> **Exercise prompt**
Please restate, word for word, the lines below that begin at the one with "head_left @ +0" and end at the one with "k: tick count". Leave out all other lines.

> **Listed records**

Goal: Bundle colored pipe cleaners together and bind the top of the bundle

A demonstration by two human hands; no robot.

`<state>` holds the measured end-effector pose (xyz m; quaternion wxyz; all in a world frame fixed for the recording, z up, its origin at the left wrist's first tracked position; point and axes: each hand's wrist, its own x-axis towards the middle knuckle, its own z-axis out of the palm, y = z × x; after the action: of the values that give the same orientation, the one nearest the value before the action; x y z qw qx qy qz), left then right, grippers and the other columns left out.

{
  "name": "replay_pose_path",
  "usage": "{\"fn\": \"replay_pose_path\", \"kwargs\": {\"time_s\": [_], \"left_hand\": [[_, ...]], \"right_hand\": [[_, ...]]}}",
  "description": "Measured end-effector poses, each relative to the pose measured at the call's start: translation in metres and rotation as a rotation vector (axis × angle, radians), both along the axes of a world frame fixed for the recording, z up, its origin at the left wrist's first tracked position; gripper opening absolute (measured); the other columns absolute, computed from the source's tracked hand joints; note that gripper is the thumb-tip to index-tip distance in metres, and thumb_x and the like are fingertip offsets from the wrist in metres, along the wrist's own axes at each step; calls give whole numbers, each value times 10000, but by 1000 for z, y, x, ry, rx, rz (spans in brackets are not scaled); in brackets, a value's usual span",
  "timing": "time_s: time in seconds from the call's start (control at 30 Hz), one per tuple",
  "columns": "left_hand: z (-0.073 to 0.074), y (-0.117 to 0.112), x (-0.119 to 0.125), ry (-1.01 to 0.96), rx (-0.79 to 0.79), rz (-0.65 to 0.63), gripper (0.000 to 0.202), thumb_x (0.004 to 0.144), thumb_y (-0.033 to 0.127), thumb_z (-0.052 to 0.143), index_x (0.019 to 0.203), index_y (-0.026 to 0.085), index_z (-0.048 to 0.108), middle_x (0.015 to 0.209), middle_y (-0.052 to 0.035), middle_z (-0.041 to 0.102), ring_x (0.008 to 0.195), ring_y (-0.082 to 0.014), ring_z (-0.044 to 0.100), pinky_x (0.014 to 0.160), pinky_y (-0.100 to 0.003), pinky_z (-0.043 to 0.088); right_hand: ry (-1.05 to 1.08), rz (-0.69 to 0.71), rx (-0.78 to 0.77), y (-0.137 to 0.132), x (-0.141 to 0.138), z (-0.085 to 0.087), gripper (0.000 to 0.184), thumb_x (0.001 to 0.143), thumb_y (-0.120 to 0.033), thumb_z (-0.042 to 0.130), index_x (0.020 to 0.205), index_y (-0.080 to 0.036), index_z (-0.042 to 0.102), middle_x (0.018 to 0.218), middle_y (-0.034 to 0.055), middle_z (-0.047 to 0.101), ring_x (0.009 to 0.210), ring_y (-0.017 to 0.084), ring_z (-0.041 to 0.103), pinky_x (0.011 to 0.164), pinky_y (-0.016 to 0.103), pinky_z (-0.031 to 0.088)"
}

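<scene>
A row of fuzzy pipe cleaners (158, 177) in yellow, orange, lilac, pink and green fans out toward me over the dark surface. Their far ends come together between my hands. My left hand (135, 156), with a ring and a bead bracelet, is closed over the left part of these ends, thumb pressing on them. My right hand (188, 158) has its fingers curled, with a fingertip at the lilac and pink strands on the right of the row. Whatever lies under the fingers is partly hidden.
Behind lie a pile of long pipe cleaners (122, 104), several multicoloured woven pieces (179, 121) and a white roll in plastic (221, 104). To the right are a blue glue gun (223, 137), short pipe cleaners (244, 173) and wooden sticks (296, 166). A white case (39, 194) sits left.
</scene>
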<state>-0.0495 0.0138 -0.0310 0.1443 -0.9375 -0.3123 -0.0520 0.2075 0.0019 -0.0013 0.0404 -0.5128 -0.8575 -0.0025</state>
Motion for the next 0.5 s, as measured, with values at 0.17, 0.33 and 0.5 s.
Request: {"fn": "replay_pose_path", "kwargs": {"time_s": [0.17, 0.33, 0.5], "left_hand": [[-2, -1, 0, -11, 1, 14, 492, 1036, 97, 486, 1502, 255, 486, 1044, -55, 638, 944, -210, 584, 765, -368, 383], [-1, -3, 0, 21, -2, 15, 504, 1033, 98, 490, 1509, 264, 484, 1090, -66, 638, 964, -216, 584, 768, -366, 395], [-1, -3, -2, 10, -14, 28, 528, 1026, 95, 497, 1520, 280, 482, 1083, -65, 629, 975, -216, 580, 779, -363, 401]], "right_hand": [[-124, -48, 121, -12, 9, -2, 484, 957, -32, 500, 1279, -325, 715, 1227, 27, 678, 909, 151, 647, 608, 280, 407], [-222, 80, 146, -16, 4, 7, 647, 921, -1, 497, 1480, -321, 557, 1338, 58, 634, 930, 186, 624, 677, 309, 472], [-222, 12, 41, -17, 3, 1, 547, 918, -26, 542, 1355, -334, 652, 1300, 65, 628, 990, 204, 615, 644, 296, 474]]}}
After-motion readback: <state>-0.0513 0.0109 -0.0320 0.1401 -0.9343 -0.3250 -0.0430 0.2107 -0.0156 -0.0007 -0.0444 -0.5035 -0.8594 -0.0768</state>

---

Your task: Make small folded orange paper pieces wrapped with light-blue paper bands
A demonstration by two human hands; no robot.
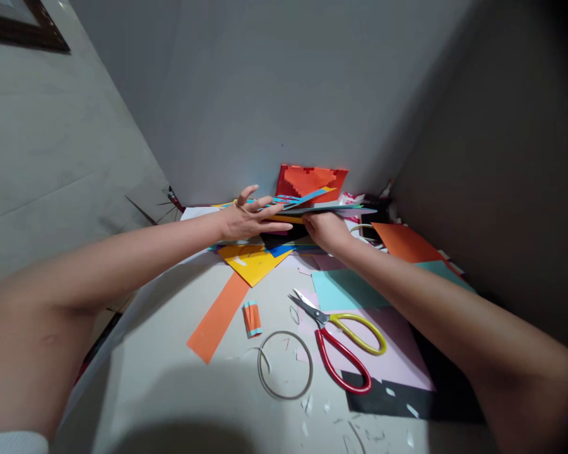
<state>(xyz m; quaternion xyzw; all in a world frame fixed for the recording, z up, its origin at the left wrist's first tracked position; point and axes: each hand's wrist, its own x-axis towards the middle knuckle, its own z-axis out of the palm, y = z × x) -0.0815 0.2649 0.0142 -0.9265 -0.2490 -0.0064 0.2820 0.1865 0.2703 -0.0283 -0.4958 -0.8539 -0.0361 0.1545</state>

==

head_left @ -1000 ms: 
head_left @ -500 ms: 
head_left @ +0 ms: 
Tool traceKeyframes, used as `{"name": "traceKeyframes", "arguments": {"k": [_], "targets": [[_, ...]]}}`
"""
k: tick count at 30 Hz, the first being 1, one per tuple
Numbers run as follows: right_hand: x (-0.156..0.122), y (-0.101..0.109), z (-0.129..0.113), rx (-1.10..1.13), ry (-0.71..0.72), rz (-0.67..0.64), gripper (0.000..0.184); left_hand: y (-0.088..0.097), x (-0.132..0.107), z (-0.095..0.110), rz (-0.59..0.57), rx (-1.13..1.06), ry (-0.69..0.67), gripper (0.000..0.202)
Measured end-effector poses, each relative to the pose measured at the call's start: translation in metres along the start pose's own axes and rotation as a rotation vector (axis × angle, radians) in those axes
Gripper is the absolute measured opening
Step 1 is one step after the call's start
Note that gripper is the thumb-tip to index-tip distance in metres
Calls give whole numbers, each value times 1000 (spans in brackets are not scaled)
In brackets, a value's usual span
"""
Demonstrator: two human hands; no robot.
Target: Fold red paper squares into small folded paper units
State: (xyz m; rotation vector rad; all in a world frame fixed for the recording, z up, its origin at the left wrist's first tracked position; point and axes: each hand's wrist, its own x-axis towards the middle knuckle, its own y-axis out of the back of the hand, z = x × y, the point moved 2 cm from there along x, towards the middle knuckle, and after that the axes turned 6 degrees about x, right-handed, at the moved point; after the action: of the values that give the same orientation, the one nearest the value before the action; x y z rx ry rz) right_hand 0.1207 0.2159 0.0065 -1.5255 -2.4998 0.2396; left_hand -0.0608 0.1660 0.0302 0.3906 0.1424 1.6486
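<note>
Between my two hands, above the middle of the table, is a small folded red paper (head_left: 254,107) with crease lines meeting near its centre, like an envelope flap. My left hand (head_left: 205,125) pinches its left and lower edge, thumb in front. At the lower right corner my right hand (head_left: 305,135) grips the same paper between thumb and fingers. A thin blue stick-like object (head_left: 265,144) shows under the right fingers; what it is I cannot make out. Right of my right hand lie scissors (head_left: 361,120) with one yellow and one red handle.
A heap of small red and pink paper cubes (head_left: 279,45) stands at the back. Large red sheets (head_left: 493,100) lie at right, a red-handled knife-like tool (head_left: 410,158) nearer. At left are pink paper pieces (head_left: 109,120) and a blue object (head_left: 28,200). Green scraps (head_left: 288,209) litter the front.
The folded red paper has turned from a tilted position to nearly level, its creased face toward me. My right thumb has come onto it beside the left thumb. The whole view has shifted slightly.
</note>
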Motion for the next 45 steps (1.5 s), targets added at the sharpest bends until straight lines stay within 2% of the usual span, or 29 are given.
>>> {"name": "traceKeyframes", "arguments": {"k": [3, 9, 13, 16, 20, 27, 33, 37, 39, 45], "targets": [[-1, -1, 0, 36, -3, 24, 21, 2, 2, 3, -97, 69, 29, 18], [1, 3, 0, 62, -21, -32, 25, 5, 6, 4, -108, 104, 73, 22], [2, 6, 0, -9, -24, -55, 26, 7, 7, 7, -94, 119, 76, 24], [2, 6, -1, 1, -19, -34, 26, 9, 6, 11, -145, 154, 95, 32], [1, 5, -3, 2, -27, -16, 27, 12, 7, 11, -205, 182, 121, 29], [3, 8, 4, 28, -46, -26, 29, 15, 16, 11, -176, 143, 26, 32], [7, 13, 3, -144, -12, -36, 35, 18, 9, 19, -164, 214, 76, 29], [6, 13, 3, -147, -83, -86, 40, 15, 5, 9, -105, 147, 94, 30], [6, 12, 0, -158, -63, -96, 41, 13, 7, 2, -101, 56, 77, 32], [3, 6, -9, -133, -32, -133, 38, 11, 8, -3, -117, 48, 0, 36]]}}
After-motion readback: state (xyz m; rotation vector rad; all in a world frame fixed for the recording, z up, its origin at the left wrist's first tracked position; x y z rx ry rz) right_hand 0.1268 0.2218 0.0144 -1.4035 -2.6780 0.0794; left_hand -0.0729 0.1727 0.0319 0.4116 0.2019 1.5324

> **Written solution**
head_left @ +0 ms: 
Tool traceKeyframes, used as `{"name": "traceKeyframes", "arguments": {"k": [_], "targets": [[_, ...]]}}`
"""
k: tick count at 30 Hz, the first being 1, one per tuple

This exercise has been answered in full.